Per file filter evaluation #15057

adriangb · 2025-03-07T06:50:32Z

A step towards #14993.

I decided to tackle filter pushdown first because:

A lot of the benefit of expression pushdown comes from filter pushdown since filters often remove large chunks of work from a query.
Filter pushdown already has a lot of the machinery in place, projection pushdown requires a lot more API design.

The idea is that we can experiment with filters because it's less work and later re-use FileExpressionRewriter to do projection pushdown once we flesh out the details and apply learnings from this piece of work.

adriangb · 2025-03-07T06:52:50Z

The example is not working yet. It gets Error: Shared(ArrowError(ExternalError(External(ComputeError("Error evaluating filter predicate: Internal(\"PhysicalExpr Column references column '_user_info.age' at index 0 (zero-based) but input schema only has 0 columns: []\")"))), None)). I think some work will be needed with how the rewrites interact with projections for the filters.

adriangb · 2025-03-07T21:36:05Z

Ok the example is now working and I think the overall approach is interesting but I don't think it's quite close to a workable solution.
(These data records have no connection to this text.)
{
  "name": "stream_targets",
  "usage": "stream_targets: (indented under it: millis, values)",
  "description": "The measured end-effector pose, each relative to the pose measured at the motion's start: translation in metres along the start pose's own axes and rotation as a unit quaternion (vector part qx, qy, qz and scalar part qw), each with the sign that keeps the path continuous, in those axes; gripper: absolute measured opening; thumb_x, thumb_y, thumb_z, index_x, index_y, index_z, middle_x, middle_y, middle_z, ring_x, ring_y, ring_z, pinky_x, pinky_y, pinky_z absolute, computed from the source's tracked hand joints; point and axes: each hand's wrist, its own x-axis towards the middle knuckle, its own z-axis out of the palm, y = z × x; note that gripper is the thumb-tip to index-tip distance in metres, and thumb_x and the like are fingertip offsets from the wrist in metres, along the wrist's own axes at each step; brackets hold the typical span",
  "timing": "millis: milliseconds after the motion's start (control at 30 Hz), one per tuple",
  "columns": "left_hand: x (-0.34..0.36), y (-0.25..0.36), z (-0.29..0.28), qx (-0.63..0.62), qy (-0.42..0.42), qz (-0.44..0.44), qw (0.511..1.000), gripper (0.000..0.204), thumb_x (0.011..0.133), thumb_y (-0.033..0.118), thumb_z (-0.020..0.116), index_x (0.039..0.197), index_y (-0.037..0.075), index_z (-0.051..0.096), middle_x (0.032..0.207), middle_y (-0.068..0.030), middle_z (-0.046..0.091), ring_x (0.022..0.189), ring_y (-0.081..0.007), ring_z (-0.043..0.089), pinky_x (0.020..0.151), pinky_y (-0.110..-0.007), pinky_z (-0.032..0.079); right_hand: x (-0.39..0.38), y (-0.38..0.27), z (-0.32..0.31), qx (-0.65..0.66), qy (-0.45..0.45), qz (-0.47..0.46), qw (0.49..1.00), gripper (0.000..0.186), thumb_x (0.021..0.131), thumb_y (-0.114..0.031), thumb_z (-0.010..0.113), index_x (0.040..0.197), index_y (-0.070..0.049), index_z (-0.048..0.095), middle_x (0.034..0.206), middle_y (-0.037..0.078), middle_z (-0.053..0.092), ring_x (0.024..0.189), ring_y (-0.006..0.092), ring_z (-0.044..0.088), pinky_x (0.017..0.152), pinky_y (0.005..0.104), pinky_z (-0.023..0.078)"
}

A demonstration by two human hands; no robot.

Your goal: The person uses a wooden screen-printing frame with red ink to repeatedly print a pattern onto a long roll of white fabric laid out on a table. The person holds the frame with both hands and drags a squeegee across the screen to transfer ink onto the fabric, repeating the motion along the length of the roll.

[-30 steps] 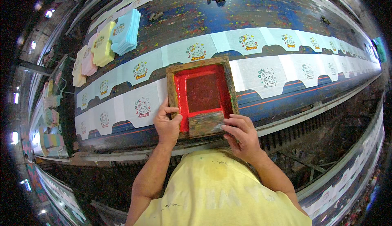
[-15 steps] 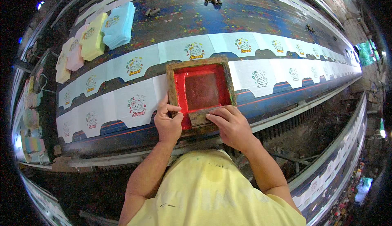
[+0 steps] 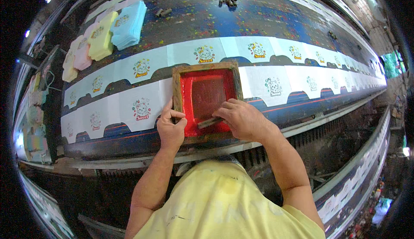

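Observation:
A wooden screen-printing frame [image 3: 177, 88] lies over a white fabric piece in the near row. Its inside walls and border are wet with red ink [image 3: 186, 103], around a darker square of mesh [image 3: 209, 95]. My left hand [image 3: 171, 124] holds the frame's near left side, fingers curled against the wood. Inside the frame, near its close edge, my right hand [image 3: 246, 120] grips a squeegee [image 3: 210, 123], which sits at a slant. The hand partly hides the squeegee. To the left, a white piece [image 3: 125, 103] carries a cartoon print with red lettering.
Beyond runs a row of pale blue printed pieces [image 3: 164, 55]. Blue [image 3: 129, 25], yellow [image 3: 101, 36] and pink fabric stacks stand at the far left of the long dark table [image 3: 185, 21]. Dark clumps [image 3: 228, 1] lie farther back. A metal rail [image 3: 319, 116] follows the near edge.
My right hand and the squeegee have shifted off the frame's near edge, and the squeegee has turned to a slant. My left hand still holds the frame. The whole view has shifted slightly.

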Motion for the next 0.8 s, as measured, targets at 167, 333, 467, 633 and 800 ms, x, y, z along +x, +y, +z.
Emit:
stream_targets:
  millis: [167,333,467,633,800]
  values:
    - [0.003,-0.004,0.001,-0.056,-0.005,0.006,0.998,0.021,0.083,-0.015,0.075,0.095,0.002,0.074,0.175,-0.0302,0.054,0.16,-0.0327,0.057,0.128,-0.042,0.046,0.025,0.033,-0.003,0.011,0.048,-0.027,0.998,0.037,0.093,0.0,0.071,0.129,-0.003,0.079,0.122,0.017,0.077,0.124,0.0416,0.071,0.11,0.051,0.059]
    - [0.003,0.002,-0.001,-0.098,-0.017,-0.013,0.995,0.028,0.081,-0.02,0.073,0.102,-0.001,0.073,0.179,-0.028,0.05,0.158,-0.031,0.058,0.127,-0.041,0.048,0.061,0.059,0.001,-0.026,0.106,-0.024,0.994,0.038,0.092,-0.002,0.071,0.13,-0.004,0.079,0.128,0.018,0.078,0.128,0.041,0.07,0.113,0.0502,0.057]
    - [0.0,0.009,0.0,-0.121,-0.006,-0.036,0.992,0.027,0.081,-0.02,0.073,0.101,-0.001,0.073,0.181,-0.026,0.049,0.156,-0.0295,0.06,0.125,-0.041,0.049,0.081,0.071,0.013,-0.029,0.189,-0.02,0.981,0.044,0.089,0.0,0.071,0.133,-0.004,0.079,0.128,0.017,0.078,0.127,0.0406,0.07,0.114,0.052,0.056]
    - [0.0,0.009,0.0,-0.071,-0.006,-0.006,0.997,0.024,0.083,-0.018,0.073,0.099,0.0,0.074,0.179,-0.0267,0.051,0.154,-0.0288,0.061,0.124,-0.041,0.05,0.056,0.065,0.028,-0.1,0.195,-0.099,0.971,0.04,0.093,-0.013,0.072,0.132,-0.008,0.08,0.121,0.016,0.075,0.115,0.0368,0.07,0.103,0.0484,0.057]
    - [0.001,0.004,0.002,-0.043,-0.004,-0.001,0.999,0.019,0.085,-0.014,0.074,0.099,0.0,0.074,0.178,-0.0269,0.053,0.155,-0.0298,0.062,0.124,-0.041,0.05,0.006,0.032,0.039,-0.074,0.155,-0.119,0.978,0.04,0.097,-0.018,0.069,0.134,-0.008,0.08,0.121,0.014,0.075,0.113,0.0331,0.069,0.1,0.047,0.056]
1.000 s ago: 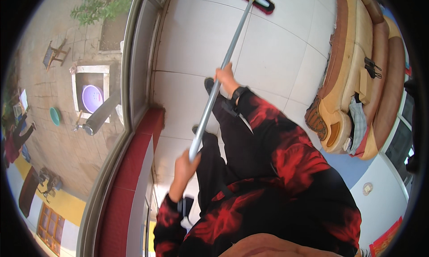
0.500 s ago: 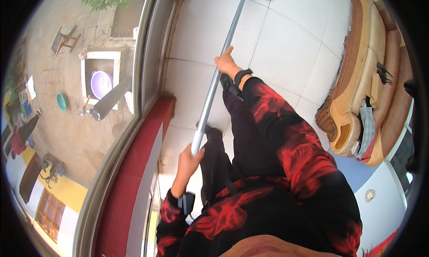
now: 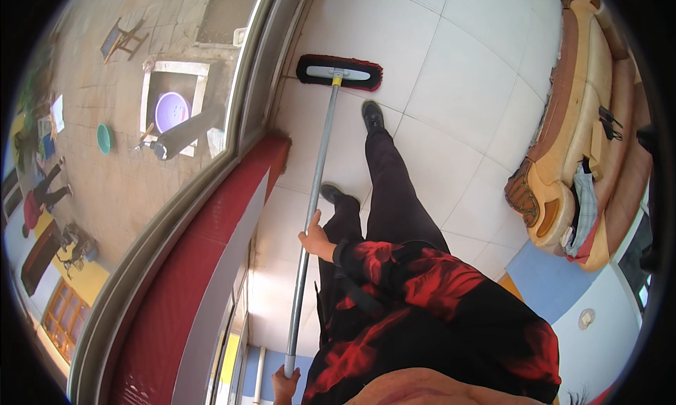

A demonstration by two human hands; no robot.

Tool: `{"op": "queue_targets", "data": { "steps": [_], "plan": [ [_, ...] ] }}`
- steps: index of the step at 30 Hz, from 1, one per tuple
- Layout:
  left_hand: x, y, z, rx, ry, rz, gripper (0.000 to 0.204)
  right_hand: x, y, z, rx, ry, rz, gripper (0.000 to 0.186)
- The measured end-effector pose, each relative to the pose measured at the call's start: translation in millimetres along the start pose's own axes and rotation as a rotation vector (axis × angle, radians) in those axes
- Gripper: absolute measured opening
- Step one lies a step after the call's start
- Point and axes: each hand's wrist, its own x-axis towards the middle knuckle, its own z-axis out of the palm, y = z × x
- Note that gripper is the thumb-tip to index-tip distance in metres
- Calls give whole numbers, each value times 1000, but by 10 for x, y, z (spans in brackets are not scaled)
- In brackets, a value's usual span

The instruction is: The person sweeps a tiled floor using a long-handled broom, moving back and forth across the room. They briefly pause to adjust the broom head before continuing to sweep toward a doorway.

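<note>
A floor mop (image 3: pixel 324 134) with a long silver pole lies slanted across my front. Its wide head (image 3: pixel 339 73), dark with a red fringe and a white plate, rests on the pale tiles ahead, close to the window wall. My right hand (image 3: pixel 317 239) is wrapped round the middle of the pole. Down at the lower edge, my left hand (image 3: pixel 285 386) grips the pole's end, partly cut off by the picture's rim. My shoes (image 3: pixel 373 116) stand on the tiles to the right of and below the mop head.
A tan and brown sofa (image 3: pixel 588 88) with clothing and a box on it stands along the right. At left, a red ledge (image 3: pixel 190 264) and a window frame (image 3: pixel 243 116) border the floor. Outside are a purple basin (image 3: pixel 172 111), a green basin (image 3: pixel 105 138) and a person (image 3: pixel 39 201).
The mop has been drawn back toward me, bringing its whole head into view. Both hands have moved nearer my body, the left to the lower edge. My right foot shows farther forward.
</note>
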Motion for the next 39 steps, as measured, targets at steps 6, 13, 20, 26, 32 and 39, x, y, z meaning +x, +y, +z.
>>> {"op": "queue_targets", "data": {
  "steps": [6,13,20,26,32,39],
  "plan": [
    [908,993,-54,10,45,120,31,1109,-467,-1004,209,171,4,84],
    [2375,3890,-282,-69,113,542,34,2528,-1647,-3050,307,322,-77,81],
    [2723,5210,-323,-320,-48,533,36,2823,-2208,-3856,-149,303,-159,85],
    [2166,3586,-94,-353,-92,396,27,2512,-1753,-3078,-537,139,-47,85],
    [1249,1292,113,-225,-58,178,30,1820,-767,-1519,-444,-10,-142,61],
    [-172,-999,346,20,10,80,27,-76,730,744,-195,359,-944,94]
  ]
}}
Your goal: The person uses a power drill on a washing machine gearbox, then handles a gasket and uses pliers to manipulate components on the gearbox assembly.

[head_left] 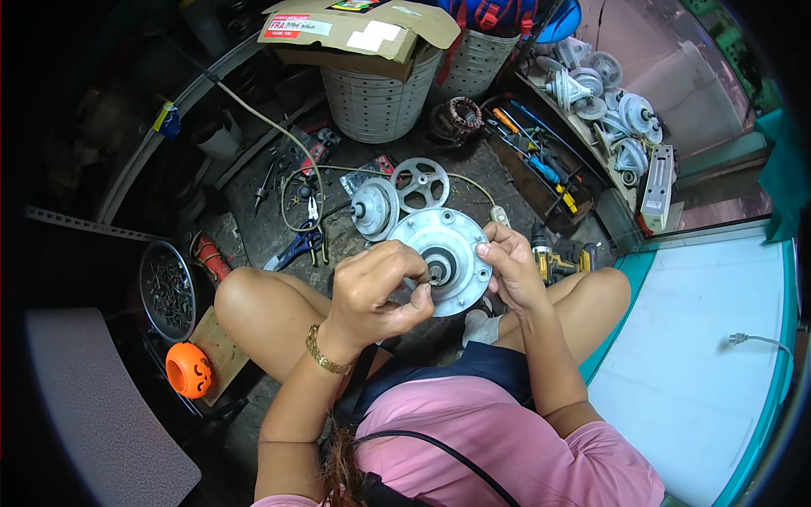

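Note:
A round grey metal flange with a central hub and small holes around its rim is held up over my lap. My right hand grips its right edge, thumb on the face. My left hand, with a gold watch on the wrist, is closed in a pinch at the dark central shaft. Whatever those fingertips hold is too small to make out. Just beyond the flange lie a second metal hub piece and a spoked pulley wheel.
Blue-handled scissors and a yellow cordless drill lie near my knees. At left are a bowl of screws and an orange pumpkin bucket. A tool tray, a perforated bin and piled pulleys stand farther off.

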The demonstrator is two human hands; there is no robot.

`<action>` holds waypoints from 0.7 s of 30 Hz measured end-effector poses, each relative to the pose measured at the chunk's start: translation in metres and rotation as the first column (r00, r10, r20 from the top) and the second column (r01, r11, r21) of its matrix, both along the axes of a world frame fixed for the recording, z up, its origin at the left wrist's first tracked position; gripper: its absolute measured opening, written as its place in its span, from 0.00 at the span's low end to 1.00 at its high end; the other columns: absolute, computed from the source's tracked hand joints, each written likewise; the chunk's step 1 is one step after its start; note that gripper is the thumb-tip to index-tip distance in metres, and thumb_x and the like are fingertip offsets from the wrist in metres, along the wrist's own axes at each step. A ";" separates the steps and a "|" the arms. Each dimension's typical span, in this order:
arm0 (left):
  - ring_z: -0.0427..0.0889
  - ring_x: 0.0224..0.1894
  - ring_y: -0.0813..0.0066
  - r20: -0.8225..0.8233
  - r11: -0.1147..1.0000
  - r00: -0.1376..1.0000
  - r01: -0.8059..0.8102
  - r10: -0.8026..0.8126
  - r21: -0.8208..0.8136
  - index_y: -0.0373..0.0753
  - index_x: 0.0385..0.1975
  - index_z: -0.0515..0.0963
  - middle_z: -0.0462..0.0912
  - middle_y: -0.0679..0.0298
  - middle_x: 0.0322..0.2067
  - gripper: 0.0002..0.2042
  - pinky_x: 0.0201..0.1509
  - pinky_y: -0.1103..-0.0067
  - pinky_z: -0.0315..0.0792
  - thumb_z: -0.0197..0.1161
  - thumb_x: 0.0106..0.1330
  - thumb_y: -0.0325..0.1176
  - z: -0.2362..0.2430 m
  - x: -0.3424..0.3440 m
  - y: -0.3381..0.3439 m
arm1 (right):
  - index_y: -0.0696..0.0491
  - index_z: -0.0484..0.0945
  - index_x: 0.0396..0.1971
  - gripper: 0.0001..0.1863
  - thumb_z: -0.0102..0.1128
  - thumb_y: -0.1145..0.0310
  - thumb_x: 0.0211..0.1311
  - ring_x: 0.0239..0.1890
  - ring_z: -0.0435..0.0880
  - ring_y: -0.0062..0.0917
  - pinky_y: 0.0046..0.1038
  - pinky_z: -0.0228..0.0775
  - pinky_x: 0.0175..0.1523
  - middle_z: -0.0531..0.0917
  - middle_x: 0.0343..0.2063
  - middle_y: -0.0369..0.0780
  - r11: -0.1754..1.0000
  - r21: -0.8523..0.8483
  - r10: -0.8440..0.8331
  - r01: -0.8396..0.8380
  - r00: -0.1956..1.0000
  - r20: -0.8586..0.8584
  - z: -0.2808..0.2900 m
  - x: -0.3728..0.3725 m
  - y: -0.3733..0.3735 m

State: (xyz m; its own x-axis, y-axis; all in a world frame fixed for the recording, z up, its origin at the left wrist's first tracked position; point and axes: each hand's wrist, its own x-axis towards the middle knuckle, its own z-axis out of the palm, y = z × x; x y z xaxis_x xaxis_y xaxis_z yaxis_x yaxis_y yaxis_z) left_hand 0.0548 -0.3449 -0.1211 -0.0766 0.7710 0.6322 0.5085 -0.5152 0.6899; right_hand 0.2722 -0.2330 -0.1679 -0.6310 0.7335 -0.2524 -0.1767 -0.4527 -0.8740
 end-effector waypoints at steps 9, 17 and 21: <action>0.82 0.24 0.77 0.217 0.998 0.976 0.038 -0.027 -0.048 0.36 0.28 0.78 0.83 0.62 0.26 0.08 0.26 0.82 0.75 0.68 0.49 0.20 -0.012 0.004 -0.002 | 0.56 0.77 0.35 0.08 0.68 0.70 0.66 0.13 0.73 0.08 0.12 0.63 0.17 0.82 0.21 0.32 1.000 0.012 0.013 -0.013 0.999 0.046 0.008 0.001 -0.002; 0.82 0.24 0.78 0.223 0.992 0.972 0.090 -0.069 -0.086 0.33 0.31 0.81 0.84 0.61 0.28 0.09 0.27 0.83 0.75 0.68 0.49 0.19 -0.011 0.000 -0.003 | 0.58 0.75 0.37 0.10 0.67 0.70 0.65 0.11 0.73 0.10 0.11 0.62 0.16 0.82 0.19 0.34 1.000 0.020 0.002 -0.003 0.998 0.065 0.006 0.003 -0.002; 0.82 0.24 0.78 0.196 0.993 0.978 0.088 -0.072 -0.077 0.33 0.31 0.81 0.84 0.61 0.28 0.09 0.27 0.83 0.75 0.67 0.49 0.19 -0.011 0.000 -0.004 | 0.58 0.75 0.36 0.10 0.67 0.70 0.65 0.11 0.73 0.10 0.11 0.61 0.15 0.82 0.19 0.34 1.000 0.014 0.021 -0.023 0.996 0.084 0.006 0.003 -0.002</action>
State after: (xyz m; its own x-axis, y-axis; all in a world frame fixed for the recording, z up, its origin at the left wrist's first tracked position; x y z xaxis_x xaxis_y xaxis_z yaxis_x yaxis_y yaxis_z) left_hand 0.0547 -0.3487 -0.1321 -0.1267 0.8298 0.5435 0.3210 -0.4841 0.8140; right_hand 0.2756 -0.2353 -0.1620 -0.6242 0.7238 -0.2940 -0.0927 -0.4423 -0.8921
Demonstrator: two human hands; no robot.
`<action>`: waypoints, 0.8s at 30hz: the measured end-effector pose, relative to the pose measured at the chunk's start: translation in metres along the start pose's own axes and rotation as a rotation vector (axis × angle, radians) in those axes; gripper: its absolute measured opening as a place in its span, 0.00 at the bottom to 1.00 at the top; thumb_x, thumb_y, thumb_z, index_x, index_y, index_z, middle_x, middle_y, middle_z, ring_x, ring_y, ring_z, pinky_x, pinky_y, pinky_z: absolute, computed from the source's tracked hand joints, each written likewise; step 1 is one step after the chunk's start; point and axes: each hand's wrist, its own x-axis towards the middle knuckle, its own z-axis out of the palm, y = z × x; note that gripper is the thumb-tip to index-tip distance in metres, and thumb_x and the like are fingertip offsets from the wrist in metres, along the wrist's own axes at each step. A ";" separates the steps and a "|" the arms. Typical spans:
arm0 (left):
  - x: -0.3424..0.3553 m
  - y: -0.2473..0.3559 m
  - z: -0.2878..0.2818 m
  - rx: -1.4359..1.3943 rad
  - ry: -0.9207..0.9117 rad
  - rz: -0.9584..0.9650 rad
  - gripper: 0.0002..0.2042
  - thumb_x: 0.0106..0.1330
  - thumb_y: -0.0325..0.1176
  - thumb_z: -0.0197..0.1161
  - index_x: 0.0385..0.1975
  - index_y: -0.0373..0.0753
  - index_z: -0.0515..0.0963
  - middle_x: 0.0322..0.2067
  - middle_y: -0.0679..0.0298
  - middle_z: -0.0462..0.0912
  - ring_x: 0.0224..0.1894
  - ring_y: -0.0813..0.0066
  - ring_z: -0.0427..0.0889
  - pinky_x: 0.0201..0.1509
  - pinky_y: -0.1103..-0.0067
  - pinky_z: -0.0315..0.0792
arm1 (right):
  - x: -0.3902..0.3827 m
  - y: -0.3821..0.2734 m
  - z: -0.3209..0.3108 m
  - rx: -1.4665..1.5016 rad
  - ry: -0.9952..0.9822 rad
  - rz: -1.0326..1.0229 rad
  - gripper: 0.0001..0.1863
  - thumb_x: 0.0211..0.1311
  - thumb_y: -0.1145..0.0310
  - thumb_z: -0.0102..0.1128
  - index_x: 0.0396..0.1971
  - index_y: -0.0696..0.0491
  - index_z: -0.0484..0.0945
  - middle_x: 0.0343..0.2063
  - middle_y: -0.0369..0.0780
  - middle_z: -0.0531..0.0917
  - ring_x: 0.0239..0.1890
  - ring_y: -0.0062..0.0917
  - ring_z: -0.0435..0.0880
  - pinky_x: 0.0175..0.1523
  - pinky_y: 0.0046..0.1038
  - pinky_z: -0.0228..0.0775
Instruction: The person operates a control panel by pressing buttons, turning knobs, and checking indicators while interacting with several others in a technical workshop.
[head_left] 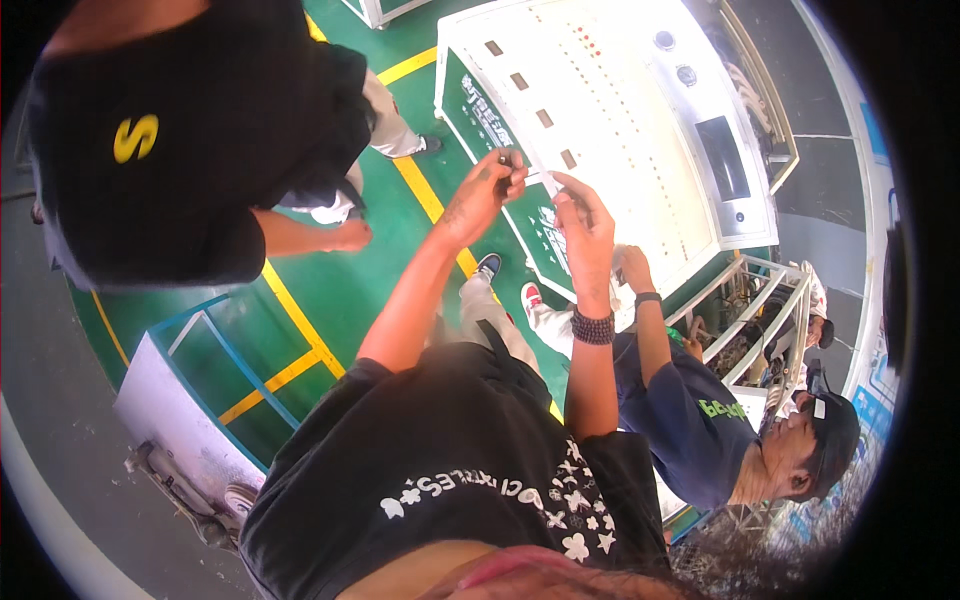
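My left hand (484, 198) is raised in front of me, its fingers closed around a small dark object (506, 162) too small to name. To its right, my right hand (586, 232) is up at about the same height, thumb and index finger brought together. A pale, narrow piece (551, 184) shows at those fingertips, its kind unclear against the bright panel behind. The hands are a short way apart and not touching. A dark beaded bracelet (593, 327) circles my right wrist.
Beyond my hands stands a large white panel bench (620, 130) with rows of small dots and a dark screen (722, 158). A person in black (190, 150) stands at left, and one in a cap (690, 420) at right. A grey cabinet (180, 410) with blue rails is lower left.
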 end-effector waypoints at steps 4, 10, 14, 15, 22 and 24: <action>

adriangb · 2025-03-10T23:04:53Z

The example is now working and even does stats pruning of shredded columns 🚀

datafusion-examples/examples/struct_field_rewrite.rs

adriangb · 2025-03-10T23:08:43Z

datafusion-examples/examples/struct_field_rewrite.rs

+        let parquet_source = ParquetSource::default()
+            .with_predicate(self.schema.clone(), filter)
+            .with_pushdown_filters(true)
+            .with_filter_expression_rewriter(Arc::new(StructFieldRewriter) as _);


This is the API for users to attach this rewriter to their plan

adriangb · 2025-03-10T23:09:04Z

datafusion-examples/examples/struct_field_rewrite.rs

+struct StructFieldRewriterImpl {
+    file_schema: SchemaRef,
+}
+
+impl TreeNodeRewriter for StructFieldRewriterImpl {
+    type Node = Arc<dyn PhysicalExpr>;
+
+    fn f_down(
+        &mut self,
+        expr: Arc<dyn PhysicalExpr>,
+    ) -> Result<Transformed<Arc<dyn PhysicalExpr>>> {
+        if let Some(scalar_function) = expr.as_any().downcast_ref::<ScalarFunctionExpr>()
+        {
+            if scalar_function.name() == "get_field" {
+                if scalar_function.args().len() == 2 {
+                    // First argument is the column, second argument is the field name
+                    let column = scalar_function.args()[0].clone();
+                    let field_name = scalar_function.args()[1].clone();
+                    if let Some(literal) =
+                        field_name.as_any().downcast_ref::<expressions::Literal>()
+                    {
+                        if let Some(field_name) = literal.value().try_as_str().flatten() {
+                            if let Some(column) =
+                                column.as_any().downcast_ref::<expressions::Column>()
+                            {
+                                let column_name = column.name();
+                                let source_field =
+                                    self.file_schema.field_with_name(column_name)?;
+                                let expected_flattened_column_name =
+                                    format!("_{}.{}", column_name, field_name);
+                                // Check if the flattened column exists in the file schema and has the same type
+                                if let Ok(shredded_field) = self
+                                    .file_schema
+                                    .field_with_name(&expected_flattened_column_name)
+                                {
+                                    if source_field.data_type()
+                                        == shredded_field.data_type()
+                                    {
+                                        // Rewrite the expression to use the flattened column
+                                        let rewritten_expr = expressions::col(
+                                            &expected_flattened_column_name,
+                                            &self.file_schema,
+                                        )?;
+                                        return Ok(Transformed::yes(rewritten_expr));
+                                    }
+                                }
+                            }
+                        }
+                    }
+                }
+            }
+        }
+
+        Ok(Transformed::no(expr))
+    }
+}


Example implementation of a rewriter

datafusion/datasource-parquet/src/opener.rs

datafusion/datasource-parquet/src/source.rs

datafusion-examples/examples/struct_field_rewrite.rs

adriangb · 2025-03-10T23:32:05Z

@alamb I think this is ready for a first round of review when you have a chance!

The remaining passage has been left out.